Childhood tuberculosis: a hidden epidemic
Tuberculosis (TB) often goes undiagnosed in children from birth to 15 years old because they lack access to health services or the health workers who care for them are unprepared to recognise the signs and symptoms of TB in this age group. With better training and harmonisation of the different programmes that provide health services for children, serious illness and death from TB could be prevented in thousands of children every year, experts from the World Health Organisation (WHO) and Stop TB Partnership urged.
Although we have made progress on TB, children have been left behind, and childhood TB remains a hidden epidemic in most countries. It is the high time to act and address it everywhere.
Most families who are vulnerable to TB live in poverty; know little about the disease and how to obtain care for it. When an adult is diagnosed with TB, no attempt is made to find out whether children in the household also have the disease.

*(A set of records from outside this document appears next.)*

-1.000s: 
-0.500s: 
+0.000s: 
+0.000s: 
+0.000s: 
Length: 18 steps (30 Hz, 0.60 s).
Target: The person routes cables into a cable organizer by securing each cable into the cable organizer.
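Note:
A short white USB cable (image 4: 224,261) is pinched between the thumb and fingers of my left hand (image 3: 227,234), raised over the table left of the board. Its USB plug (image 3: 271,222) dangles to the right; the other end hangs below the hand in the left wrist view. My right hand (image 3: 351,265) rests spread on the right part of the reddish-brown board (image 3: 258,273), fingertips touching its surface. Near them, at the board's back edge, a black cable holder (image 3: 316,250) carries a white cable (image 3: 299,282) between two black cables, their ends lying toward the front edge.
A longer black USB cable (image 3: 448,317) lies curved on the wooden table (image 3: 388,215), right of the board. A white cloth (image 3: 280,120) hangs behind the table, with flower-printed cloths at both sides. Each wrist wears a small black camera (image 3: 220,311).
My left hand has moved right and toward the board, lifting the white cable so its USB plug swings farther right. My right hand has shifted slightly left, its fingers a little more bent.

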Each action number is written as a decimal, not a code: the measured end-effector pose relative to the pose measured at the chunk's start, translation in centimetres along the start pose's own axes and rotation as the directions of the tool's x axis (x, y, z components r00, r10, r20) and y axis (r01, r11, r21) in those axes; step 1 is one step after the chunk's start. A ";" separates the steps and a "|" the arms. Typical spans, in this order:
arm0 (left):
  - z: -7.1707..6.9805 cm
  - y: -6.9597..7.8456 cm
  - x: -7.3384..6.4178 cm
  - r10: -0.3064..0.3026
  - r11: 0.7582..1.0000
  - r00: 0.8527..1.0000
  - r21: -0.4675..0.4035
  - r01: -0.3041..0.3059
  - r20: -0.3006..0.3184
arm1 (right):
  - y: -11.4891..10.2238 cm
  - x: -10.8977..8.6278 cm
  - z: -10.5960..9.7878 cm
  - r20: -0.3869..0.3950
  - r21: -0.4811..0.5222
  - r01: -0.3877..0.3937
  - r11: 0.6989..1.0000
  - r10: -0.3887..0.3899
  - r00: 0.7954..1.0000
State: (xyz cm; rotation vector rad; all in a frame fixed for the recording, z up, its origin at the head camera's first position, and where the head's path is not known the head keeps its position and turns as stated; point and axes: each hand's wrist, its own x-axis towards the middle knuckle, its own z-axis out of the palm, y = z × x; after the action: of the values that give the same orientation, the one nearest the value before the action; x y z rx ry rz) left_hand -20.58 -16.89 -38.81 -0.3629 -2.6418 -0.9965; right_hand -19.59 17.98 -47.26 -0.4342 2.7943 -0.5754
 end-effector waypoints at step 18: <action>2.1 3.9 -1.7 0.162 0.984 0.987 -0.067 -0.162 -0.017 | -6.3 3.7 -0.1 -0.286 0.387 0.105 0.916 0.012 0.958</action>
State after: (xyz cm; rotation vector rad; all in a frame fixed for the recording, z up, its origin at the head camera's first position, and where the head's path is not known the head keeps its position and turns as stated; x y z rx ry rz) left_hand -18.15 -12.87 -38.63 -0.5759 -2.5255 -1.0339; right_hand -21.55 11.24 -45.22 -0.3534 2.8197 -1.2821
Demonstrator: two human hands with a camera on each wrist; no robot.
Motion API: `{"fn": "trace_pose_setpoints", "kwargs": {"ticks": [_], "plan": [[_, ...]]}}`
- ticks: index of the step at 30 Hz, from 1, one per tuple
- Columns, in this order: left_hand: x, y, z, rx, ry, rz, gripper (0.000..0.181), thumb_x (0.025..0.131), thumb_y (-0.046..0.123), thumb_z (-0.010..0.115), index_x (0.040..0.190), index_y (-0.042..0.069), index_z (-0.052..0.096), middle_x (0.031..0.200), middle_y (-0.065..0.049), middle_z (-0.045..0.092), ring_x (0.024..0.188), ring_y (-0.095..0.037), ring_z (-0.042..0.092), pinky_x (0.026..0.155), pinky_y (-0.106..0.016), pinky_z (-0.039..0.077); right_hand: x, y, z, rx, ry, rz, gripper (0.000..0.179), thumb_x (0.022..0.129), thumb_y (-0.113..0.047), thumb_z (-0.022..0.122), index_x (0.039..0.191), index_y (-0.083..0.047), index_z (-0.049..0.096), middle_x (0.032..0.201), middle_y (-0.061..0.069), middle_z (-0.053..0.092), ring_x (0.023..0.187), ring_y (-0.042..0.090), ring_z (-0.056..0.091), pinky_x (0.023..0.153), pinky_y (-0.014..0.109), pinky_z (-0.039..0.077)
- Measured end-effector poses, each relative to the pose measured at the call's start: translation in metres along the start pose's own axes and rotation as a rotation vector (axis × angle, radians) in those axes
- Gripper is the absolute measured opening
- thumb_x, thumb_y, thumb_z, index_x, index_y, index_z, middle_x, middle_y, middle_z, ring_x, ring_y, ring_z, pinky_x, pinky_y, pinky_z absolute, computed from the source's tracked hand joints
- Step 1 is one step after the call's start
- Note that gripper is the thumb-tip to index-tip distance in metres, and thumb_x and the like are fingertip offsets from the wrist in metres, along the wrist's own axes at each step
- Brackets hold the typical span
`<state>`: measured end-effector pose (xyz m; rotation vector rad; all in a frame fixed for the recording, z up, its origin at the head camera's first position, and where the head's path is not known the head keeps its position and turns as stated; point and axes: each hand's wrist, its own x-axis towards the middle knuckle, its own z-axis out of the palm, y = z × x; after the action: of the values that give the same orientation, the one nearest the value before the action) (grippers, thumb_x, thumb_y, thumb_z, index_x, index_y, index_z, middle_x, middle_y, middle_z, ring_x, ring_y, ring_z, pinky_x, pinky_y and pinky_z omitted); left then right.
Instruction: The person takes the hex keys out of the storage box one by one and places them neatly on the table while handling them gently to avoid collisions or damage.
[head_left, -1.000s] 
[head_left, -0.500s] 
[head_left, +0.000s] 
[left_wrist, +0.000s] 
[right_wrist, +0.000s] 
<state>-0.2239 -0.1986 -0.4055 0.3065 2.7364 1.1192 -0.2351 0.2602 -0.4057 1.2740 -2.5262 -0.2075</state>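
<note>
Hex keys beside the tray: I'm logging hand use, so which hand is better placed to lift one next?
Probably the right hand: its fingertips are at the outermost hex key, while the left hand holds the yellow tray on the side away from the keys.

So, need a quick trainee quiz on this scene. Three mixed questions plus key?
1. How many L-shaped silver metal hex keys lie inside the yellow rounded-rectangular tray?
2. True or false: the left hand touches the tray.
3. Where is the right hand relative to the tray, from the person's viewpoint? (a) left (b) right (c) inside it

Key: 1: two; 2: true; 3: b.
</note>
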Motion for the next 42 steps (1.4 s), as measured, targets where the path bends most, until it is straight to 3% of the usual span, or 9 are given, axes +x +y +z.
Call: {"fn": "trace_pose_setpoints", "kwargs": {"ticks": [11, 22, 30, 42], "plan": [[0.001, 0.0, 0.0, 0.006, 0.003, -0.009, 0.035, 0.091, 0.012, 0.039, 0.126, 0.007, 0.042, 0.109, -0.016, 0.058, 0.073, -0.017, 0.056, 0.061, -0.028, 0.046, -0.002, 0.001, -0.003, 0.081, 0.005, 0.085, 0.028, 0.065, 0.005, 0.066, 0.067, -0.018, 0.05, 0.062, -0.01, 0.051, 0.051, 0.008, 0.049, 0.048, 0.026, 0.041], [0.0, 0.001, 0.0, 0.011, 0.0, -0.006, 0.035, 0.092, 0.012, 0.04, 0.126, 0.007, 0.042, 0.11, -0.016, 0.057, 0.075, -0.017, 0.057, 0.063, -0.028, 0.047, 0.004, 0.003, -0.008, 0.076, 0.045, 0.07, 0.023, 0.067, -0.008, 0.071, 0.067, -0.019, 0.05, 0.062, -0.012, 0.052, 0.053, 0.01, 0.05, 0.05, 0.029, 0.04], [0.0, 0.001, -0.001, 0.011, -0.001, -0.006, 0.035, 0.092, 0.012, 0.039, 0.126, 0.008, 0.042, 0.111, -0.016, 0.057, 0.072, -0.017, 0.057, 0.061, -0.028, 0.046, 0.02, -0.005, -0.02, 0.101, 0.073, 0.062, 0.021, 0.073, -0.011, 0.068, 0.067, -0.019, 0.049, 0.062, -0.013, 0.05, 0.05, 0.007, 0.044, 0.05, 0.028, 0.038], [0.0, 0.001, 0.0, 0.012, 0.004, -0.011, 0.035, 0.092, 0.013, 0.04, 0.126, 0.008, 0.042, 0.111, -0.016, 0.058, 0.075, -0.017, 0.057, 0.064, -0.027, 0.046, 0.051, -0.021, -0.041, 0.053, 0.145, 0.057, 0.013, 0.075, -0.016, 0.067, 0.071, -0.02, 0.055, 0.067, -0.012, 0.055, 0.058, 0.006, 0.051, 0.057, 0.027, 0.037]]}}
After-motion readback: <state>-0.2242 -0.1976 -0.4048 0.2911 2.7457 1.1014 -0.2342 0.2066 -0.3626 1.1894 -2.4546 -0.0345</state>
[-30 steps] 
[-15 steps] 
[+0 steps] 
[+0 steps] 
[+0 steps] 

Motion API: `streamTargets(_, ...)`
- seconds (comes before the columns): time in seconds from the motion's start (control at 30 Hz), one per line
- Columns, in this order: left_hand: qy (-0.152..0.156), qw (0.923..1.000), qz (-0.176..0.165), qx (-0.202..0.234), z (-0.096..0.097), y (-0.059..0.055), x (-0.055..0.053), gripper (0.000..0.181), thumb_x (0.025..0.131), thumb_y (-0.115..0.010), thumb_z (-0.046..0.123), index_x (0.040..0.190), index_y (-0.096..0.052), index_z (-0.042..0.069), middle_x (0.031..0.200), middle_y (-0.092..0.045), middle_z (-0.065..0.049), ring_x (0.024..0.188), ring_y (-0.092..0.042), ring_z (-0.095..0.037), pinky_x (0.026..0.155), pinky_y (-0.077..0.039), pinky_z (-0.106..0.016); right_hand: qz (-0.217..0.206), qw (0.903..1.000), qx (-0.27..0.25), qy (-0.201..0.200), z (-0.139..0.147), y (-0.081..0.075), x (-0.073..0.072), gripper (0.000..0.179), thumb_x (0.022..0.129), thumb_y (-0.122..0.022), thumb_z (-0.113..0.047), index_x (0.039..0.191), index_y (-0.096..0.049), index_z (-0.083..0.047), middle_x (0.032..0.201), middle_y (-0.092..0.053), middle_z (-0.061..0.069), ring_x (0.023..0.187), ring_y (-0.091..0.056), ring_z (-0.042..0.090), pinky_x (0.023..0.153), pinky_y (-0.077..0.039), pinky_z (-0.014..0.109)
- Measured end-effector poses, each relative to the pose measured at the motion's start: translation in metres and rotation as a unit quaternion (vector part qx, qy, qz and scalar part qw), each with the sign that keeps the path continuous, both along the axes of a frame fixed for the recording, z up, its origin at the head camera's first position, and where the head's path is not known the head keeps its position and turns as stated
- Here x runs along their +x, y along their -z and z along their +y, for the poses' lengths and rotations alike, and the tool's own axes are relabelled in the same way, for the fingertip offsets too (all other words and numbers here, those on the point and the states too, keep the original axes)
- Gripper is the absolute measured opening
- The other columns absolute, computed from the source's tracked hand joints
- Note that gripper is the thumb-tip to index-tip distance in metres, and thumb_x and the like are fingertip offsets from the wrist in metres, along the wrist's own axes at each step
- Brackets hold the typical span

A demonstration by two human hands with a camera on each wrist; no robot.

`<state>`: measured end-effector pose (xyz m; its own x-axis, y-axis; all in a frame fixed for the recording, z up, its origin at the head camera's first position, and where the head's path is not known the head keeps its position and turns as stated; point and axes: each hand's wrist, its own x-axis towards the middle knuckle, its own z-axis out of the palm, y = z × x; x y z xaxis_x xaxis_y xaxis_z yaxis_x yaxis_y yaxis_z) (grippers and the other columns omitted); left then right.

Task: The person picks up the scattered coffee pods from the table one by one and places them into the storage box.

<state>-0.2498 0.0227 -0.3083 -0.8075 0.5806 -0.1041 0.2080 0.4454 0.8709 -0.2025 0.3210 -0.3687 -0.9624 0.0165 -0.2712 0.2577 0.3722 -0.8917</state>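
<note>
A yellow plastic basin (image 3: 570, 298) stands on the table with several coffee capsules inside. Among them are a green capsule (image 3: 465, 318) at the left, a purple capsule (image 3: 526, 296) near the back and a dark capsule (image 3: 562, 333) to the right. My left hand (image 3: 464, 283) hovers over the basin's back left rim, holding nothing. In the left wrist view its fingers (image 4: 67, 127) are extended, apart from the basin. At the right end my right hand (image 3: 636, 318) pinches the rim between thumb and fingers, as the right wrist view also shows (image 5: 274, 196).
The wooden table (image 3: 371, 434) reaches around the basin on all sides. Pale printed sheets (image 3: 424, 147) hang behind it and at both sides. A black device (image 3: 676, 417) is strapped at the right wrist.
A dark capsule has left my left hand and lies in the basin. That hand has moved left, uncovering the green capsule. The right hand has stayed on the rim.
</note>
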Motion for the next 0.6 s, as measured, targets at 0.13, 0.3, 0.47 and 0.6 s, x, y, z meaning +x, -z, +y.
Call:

This is a crucial step, since most children catch TB from a parent or relative.
Any child living with a TB patient having an unexplained fever and failure to thrive may have the disease and should be evaluated by a health worker for TB. We should train all health workers who care for pregnant women, babies and children to check patients for TB risk, signs and symptoms and refer them for TB preventive therapy or TB treatment as needed.
A recent study in Bangladesh found that the number of children found to have TB more than trebled when workers at 18 community health centres received special training on childhood TB.
At least half a million babies and children become ill with TB each year and as many as 70,000 are estimated to die of the disease worldwide. Children under 3 years of age and those with severe malnutrition or compromised immune systems are at greatest risk for developing TB.
The only vaccine currently available for TB is the Bacillus Calmette-Guérin (BCG), which offers limited protection against severe forms of TB, such as TB meningitis, in young children. Scientists are actively searching for a fully effective vaccine to protect children and adults against all forms of TB.